I don’t recall having any destination in mind, but just wandered around visiting the ancient pits and walking the paths that had been there for millennia. I had wandered quite a way when I decided it was time to go home. It was getting late and I had to be home before dark. In Africa, sunset is a fleeting thing and the bush gets very dark and if not interesting, down right scary.
I was approaching home from the back side of the property where there were lots of big granite boulders or kopies, some the size of towering buildings with the golden sunset in my eyes. Following the path which wound its way between the boulders I went towards Johnny the caretakers house. Johnny’s home was a well kept single dwelling with a nicely tended vegetable garden which had a fence to keep the marauding animals out. Johnny was not home at this hour as he had to light all the paraffin lamps at the cottage, get everything settled for the night and ready for the morning to come. There was no electricity and everything was run off paraffin or wood.
As the sunset started to bruise in the sky, I rounded one of the last big kopies that stood between me and home when I almost bumped into a leopard! He was big and beautiful in the twilight, his tawny eyes huge and liquid – and only a couple of feet separated us. What he was doing obviously distracted him so completely that he had not heard me coming up the path. Let me tell you that we both looked absolutely startled. For fleeting seconds we contemplated each other. He then went ‘Hummph’, turned away and ran for the hills whilst I went ‘Hummph’ and ran for home!

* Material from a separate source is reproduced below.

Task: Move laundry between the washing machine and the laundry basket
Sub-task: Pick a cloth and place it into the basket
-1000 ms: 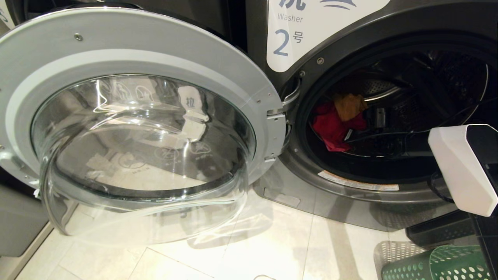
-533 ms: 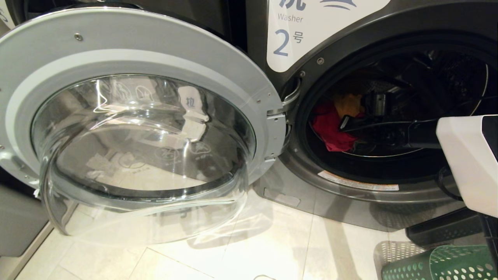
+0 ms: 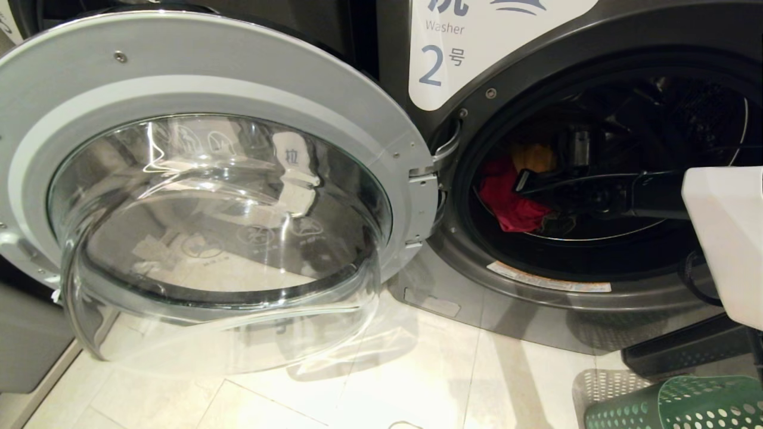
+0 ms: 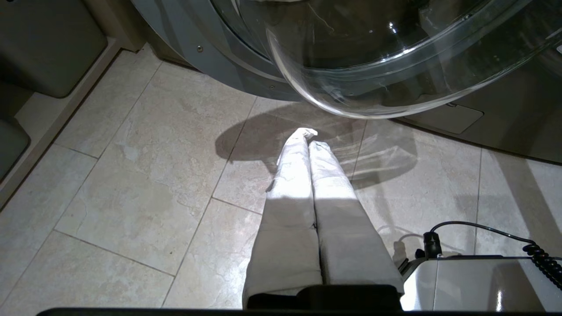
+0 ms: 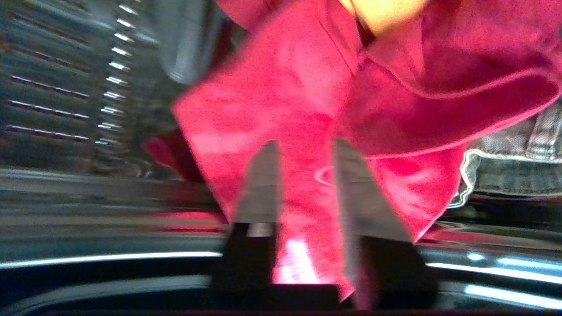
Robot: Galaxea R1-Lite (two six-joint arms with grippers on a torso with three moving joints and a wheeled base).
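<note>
The right claw (image 5: 303, 147), fingers parted at the picture's middle, faces the red cloth (image 5: 307, 87); we should pinch one thick fold.

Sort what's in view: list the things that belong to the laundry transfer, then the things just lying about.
Job in hand:
- washing machine marked 2, door swung open
- red cloth in the drum
- mustard cloth behind it
- laundry basket on the floor
- right hand, fingers parted in front of the red cloth

Lying about:
- denim piece beside the red cloth
- left hand, shut, over the floor tiles
</note>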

I ran around the kopie, up some ancient stone stairs, crossed a granite ledge, came down the other side and was home before you could spit. Why that leopard didn’t decide I was dinner is still beyond me as I played the perfect mouse. Only once I was home did I remember the shotgun still on my shoulder.
I marvel when looking back on the incident all these years later. How close I was to a gorgeous wild animal who was no more intent on doing me harm than I was it. Thank goodness it all ended as it did, and I hope that that wonderful animal with the tawny liquid eyes had a good long life in the mysterious world with old souls that was to me Inyanga, and is now known as Nyanga.